Mik had picked up a little athletic bag from the bottom of the closet. He started spreading out the contents on the floor. Skimpy tops, short skirts of both denim and softer material. He picked up a narrow yellow belt and a small white bikini the size of the one Dicta had been photographed in.

“Could this be the one she took to Copenhagen?” he asked, checking the bag’s exterior pockets. A small picture of a young, very blonde-haired boy fell onto the floor as he pulled out a flowered, worn, standard-size notebook with the word
PRIVATE
written neatly in a white field on the front.

Mik sat down with his back against the open closet door and opened the book. Louise watched him, curious.

“Read it out loud,” she urged, annoyed at his silence.

He looked up at her after having skimmed a few more pages. “It isn’t Dicta’s.”

Louise gave him a quizzical look.

“‘My big brother got a job at Kvickly today,’” Mik read. “Dicta was an only child.”

Louise nodded, and he turned the page in the book.

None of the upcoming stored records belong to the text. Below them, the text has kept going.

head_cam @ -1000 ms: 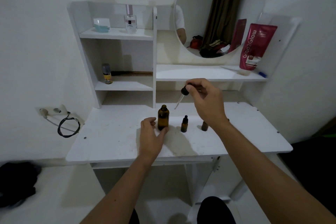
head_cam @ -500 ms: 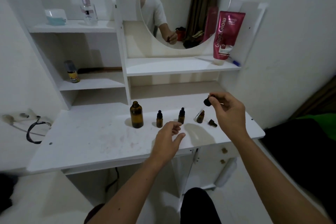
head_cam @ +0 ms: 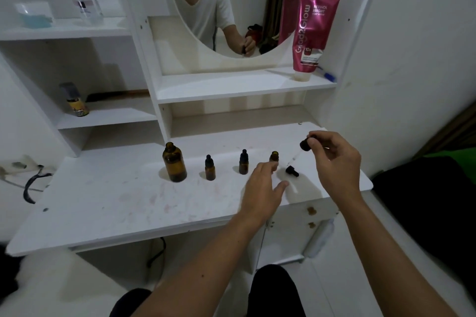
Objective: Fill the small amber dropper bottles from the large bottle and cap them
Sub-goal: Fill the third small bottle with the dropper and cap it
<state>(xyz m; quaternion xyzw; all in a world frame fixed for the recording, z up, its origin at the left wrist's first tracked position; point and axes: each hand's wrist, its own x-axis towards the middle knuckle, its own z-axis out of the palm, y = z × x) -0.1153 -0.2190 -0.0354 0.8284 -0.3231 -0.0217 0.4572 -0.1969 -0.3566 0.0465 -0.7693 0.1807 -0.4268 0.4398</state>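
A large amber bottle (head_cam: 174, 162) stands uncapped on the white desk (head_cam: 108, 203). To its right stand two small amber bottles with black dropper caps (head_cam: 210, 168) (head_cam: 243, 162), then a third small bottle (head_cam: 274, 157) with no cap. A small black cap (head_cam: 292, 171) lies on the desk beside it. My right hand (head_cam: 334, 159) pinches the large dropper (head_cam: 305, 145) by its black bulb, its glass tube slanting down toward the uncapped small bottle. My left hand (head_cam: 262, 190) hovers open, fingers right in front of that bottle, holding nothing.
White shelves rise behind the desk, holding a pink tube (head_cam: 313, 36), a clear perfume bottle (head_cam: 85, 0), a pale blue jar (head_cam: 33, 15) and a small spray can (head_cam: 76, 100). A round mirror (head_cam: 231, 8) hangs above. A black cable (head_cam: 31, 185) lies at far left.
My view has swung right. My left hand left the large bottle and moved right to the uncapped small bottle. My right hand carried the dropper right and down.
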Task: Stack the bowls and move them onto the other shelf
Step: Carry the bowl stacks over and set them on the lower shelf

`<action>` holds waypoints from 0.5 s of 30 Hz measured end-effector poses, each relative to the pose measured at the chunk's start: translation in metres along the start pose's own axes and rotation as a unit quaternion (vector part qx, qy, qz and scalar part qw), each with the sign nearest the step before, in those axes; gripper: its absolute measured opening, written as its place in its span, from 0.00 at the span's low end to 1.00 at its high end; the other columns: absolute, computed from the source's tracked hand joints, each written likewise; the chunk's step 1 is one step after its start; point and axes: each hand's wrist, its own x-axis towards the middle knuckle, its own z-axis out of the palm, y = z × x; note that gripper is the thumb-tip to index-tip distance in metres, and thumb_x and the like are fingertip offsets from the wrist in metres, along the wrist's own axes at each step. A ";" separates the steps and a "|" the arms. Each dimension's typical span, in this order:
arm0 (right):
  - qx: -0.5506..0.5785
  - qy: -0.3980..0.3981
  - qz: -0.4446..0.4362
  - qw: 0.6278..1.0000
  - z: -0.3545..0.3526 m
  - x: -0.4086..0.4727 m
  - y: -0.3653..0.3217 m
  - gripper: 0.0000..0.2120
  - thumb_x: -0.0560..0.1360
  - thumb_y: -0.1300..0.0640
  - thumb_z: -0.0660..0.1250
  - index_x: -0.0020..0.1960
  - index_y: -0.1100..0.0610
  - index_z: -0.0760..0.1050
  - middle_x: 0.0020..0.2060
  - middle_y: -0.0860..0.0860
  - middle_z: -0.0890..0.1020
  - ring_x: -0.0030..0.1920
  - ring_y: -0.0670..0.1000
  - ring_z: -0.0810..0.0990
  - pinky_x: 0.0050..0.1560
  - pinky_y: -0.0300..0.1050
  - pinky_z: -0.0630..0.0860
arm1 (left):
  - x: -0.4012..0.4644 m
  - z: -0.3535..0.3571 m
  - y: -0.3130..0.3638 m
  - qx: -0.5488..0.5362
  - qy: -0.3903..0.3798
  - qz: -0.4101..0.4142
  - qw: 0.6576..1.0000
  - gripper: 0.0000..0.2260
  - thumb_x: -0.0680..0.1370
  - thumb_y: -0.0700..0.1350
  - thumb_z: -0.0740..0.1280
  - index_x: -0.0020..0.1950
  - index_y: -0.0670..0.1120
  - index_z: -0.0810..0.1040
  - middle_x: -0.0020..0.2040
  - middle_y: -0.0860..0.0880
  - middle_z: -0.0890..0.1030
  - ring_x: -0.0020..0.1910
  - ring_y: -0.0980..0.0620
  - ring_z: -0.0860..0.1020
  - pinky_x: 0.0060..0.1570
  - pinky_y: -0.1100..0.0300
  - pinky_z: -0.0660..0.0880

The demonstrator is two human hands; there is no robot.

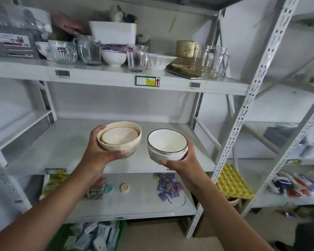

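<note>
Two nested stacks of bowls held in the air in front of the bare middle shelf (pixel 62 151). The left hand (pixel 100 151) cups the cream bowl stack (pixel 119 139), a smaller bowl seated inside a larger one; the thumb lies over the near rim and the fingers wrap under the base. The right hand (pixel 181 160) cradles the white dark-rimmed bowl stack (pixel 167 144) from below and the side, fingers closed around the lower wall. The stacks sit side by side, just apart, neither touching the shelf. The bowls look ceramic, so they are judged rigid, moderately heavy when nested, smooth enough to slip, and liable to chip at the rims if knocked together. The safest hold is judged to be under the base with the thumb hooked on the rim, as shown. The upper shelf (pixel 116 77) is crowded with glass mugs (pixel 137 57) and other bowls.
</note>
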 end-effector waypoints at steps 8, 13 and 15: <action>0.004 -0.015 0.004 1.000 -0.024 0.098 0.037 0.45 0.59 0.61 0.86 0.70 0.44 0.68 0.63 0.48 0.80 0.63 0.50 0.80 0.55 0.50 0.82 | 0.073 -0.004 -0.037 0.019 0.024 -0.008 1.000 0.44 0.48 0.44 0.82 0.61 0.61 0.71 0.57 0.58 0.78 0.54 0.61 0.78 0.47 0.60 0.79; 0.014 -0.027 -0.001 1.000 -0.019 0.145 0.060 0.42 0.59 0.63 0.85 0.66 0.43 0.72 0.62 0.49 0.82 0.61 0.51 0.82 0.52 0.48 0.82 | 0.105 -0.012 -0.063 0.036 0.048 -0.016 0.998 0.45 0.48 0.44 0.82 0.62 0.61 0.70 0.57 0.57 0.77 0.53 0.63 0.78 0.45 0.64 0.79; 0.010 -0.025 -0.006 1.000 -0.013 0.162 0.071 0.39 0.59 0.65 0.84 0.63 0.40 0.75 0.60 0.49 0.83 0.59 0.50 0.83 0.50 0.45 0.82 | 0.117 -0.017 -0.074 0.042 0.053 -0.023 0.997 0.46 0.48 0.45 0.82 0.63 0.60 0.69 0.58 0.57 0.77 0.55 0.61 0.78 0.46 0.63 0.78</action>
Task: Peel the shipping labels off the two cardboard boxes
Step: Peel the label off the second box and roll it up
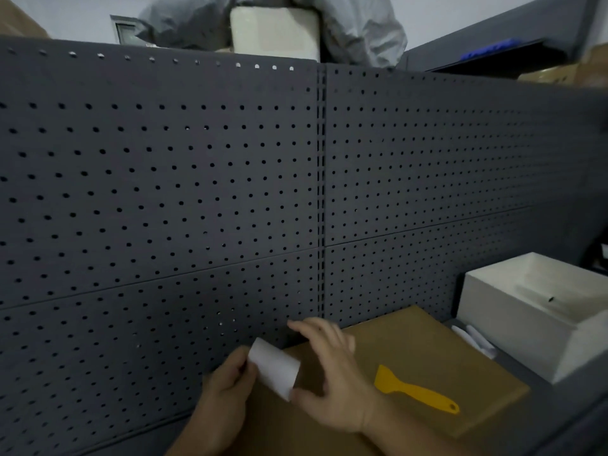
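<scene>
Hands at lower centre: left hand [227, 386] and right hand [332, 373] pinch a curled white paper label [274, 368] above the brown cardboard box [427, 350]. Yellow plastic scraper [413, 388] lies near the box's right edge.

We were in what looked like a storage or packing area of a workshop. A dark grey pegboard wall [197, 192], made of several perforated metal panels, filled most of our view. Behind its top edge we saw a white foam block [274, 36] with grey plastic wrapping [358, 31] around it. A cardboard box [427, 350] with a yellow plastic scraper [415, 389] on it lay on the bench, beside an open white box [513, 330]. More cardboard boxes [559, 75] stood at the far right, under a dark shelf [493, 57].
</scene>
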Demonstrator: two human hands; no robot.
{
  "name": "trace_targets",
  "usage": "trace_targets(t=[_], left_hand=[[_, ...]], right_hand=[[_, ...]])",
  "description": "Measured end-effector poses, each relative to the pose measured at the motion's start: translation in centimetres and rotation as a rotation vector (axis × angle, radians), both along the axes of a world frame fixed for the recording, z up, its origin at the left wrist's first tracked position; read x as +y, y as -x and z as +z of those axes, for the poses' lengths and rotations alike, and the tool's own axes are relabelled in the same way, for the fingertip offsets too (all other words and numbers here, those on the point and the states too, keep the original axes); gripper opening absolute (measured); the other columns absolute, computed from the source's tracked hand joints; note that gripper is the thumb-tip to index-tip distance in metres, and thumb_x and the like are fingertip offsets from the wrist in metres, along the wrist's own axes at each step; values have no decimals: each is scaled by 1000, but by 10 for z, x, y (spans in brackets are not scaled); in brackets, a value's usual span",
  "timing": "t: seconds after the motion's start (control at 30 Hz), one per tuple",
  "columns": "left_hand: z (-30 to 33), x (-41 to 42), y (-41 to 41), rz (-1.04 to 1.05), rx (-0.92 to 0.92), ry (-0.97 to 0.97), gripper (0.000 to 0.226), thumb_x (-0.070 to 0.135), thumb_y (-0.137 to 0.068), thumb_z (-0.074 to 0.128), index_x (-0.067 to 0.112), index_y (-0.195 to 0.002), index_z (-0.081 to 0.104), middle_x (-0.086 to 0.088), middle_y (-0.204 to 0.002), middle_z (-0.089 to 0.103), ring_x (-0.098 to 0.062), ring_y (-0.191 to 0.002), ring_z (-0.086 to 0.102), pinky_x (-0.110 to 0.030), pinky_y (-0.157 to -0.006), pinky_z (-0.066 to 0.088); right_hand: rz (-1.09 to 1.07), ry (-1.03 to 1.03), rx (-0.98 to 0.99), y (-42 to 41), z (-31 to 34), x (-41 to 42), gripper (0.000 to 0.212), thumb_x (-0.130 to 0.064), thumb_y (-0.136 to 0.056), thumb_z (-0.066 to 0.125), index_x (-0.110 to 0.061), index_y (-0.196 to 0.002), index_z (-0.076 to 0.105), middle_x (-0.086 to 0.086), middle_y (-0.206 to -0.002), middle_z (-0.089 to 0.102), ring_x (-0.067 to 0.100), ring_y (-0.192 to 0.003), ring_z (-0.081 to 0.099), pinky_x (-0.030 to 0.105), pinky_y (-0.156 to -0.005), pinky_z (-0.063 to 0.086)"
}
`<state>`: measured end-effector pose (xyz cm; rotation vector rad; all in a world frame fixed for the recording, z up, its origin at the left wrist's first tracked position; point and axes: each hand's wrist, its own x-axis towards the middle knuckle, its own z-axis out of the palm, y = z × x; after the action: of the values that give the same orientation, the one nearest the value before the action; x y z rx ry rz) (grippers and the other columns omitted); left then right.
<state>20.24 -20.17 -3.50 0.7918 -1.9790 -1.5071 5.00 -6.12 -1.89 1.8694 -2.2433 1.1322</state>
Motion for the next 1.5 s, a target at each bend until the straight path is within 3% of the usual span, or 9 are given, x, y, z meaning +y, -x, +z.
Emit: trace_targets(t=[0.1,0.23,0.47,0.63,0.7,0.87,1.03,1.2,1.5], left_hand=[[16,10,6,-149,-22,-17,24,11,-104,44,17,-110,67,5,-95,74,1,-87,67,-20,-79,54],[26,25,27,-280,-62,23,27,18,-104,45,23,-122,64,0,-117,69,-14,-111,64,-37,-103,49],[37,68,81,-435,-127,199,42,19,-105,44,57,-101,64,-3,-120,63,-16,-112,60,-30,-100,47],[44,114,129,-577,-103,172,18,30,-102,50,28,-110,66,-10,-126,62,-26,-122,56,-38,-106,45],[44,132,153,-633,-83,183,41,49,-92,51,17,-115,62,-16,-127,59,-33,-122,54,-49,-109,41],[48,184,212,-723,-119,217,30,36,-100,42,13,-108,60,-6,-96,57,-11,-91,51,-30,-85,40],[40,227,269,-732,-184,198,23,30,-105,42,38,-104,63,15,-100,65,-7,-98,60,-23,-88,45],[26,264,309,-701,-99,126,28,36,-98,49,29,-118,67,-11,-130,59,-28,-122,55,-49,-110,42],[18,284,351,-702,-122,-36,27,19,-101,49,28,-109,74,2,-119,70,-17,-119,61,-29,-101,45]], right_hand=[[35,-81,14,3,15,18,97,-47,-78,75,-46,-152,13,-19,-151,19,3,-143,12,36,-108,13],[39,-167,6,13,29,47,106,-51,-74,79,-47,-152,7,-27,-153,13,-7,-140,6,35,-112,8],[-17,-169,-4,46,39,109,102,-55,-72,80,-55,-148,12,-33,-151,15,-7,-145,7,40,-113,10],[-74,-163,54,85,46,167,101,-59,-72,78,-55,-149,12,-31,-153,12,-5,-147,5,44,-116,14],[-82,-152,78,104,48,189,98,-58,-71,79,-53,-148,18,-33,-151,13,-9,-145,5,39,-112,16],[-124,-142,72,159,43,247,89,-60,-68,80,-50,-142,32,-33,-149,17,-8,-144,7,41,-115,12],[-114,-172,-51,215,37,300,91,-61,-65,82,-55,-140,30,-34,-145,24,-6,-141,19,43,-116,17],[-82,-202,-198,249,33,336,90,-57,-67,82,-65,-135,25,-41,-136,27,-12,-125,19,33,-105,33],[-152,-153,-223,284,16,358,78,-62,-64,81,-63,-128,35,-43,-128,33,-13,-123,20,25,-104,29]])
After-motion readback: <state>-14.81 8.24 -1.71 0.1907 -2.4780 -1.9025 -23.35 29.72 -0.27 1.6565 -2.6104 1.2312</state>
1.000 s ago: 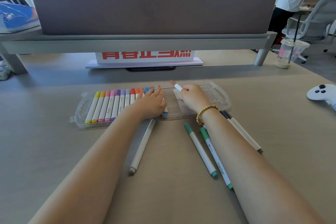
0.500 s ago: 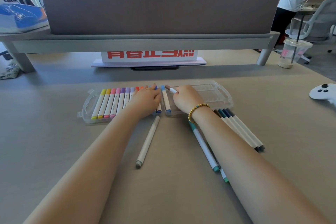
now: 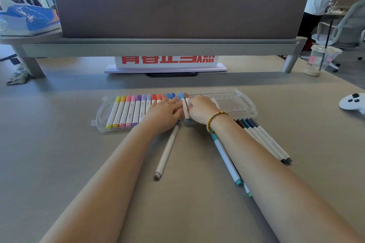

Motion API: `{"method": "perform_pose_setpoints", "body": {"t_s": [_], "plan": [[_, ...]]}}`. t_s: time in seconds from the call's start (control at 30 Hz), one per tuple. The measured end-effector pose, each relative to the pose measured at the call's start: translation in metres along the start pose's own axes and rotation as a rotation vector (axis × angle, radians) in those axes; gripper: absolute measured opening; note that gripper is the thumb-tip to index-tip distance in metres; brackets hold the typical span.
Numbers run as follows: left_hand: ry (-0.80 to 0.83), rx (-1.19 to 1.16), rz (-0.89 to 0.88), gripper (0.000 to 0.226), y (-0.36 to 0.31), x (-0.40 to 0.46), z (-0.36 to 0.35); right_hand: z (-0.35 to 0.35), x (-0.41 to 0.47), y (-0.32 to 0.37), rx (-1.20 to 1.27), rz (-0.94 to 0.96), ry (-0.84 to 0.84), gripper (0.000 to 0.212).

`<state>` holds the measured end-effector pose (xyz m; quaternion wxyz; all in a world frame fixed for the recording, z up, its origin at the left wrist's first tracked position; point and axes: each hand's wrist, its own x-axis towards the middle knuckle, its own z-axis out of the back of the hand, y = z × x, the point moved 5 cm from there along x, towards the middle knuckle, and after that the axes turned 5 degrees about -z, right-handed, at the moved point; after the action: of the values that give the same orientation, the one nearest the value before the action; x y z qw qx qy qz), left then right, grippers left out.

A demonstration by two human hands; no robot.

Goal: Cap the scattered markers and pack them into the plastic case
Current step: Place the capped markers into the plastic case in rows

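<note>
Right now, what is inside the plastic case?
The case holds a row of capped markers, yellow through blue, plus a brown one by the right hand. The hands cover the middle markers.

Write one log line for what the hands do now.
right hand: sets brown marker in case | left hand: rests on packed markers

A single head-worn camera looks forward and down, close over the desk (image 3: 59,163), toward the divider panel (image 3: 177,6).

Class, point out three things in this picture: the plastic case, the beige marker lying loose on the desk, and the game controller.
plastic case (image 3: 245,102): head view, bare right half.
beige marker (image 3: 166,154): head view, mid-barrel.
game controller (image 3: 352,102): head view, white body.
</note>
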<state>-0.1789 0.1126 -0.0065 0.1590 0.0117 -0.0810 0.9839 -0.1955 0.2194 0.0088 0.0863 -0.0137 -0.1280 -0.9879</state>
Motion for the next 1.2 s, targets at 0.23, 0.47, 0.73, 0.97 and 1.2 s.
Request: {"method": "perform_pose_setpoints", "body": {"t_s": [0.23,0.47,0.73,0.97,1.2], "plan": [[0.001,0.001,-0.006,0.047,0.002,0.002,-0.003,-0.005,0.004,-0.005,-0.135,0.002,-0.032,0.03],[-0.004,0.025,0.001,0.048,0.002,0.001,-0.004,0.0,-0.004,-0.017,-0.153,0.003,0.042,0.041],[0.035,0.055,0.026,0.046,0.004,0.006,-0.007,0.008,-0.005,-0.016,-0.327,0.047,0.063,0.047],[0.034,0.048,0.045,0.05,-0.006,0.01,-0.003,0.013,-0.018,-0.022,-0.267,0.063,0.078,0.057],[0.054,-0.018,0.056,0.05,-0.007,0.012,-0.001,0.024,-0.021,-0.047,0.079,0.005,-0.084,0.054]]}}
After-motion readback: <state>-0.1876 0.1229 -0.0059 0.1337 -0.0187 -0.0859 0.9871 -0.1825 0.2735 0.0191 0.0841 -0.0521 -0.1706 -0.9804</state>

“‘Saving up for a bigger cage for Snubby.’ This was written last summer,” Mik said, after glancing at the date in the top corner, but Louise was already up off the sofa. She snatched the flowered notebook out of his hands before he had a chance to react.

“It’s Samra’s,” she said, sitting down with the book in her hands. Flipping through it, she could see that the young girl had started the diary in May of the previous year.

“There are big jumps in the dates every once in a while, and somewhere near the end, several pages are missing,” Louise said after having quickly skimmed it.

Mik had gotten up from the floor and had come over to sit next to her. They sat in silence and read until they came across a poem Samra had written about her white rabbit.

“You and me. Me and you. We’ll never get out. You in a cage. Me behind a wall. We are the same. We’ll never be free. But happiness can touch us now. Your soft fur and tiny nose undo the big knot within me and make me happy inside. Thank you. I love you, my little furry animal.”

“That’s the one they killed and served to her to punish her for coming home late,” Louise said dryly.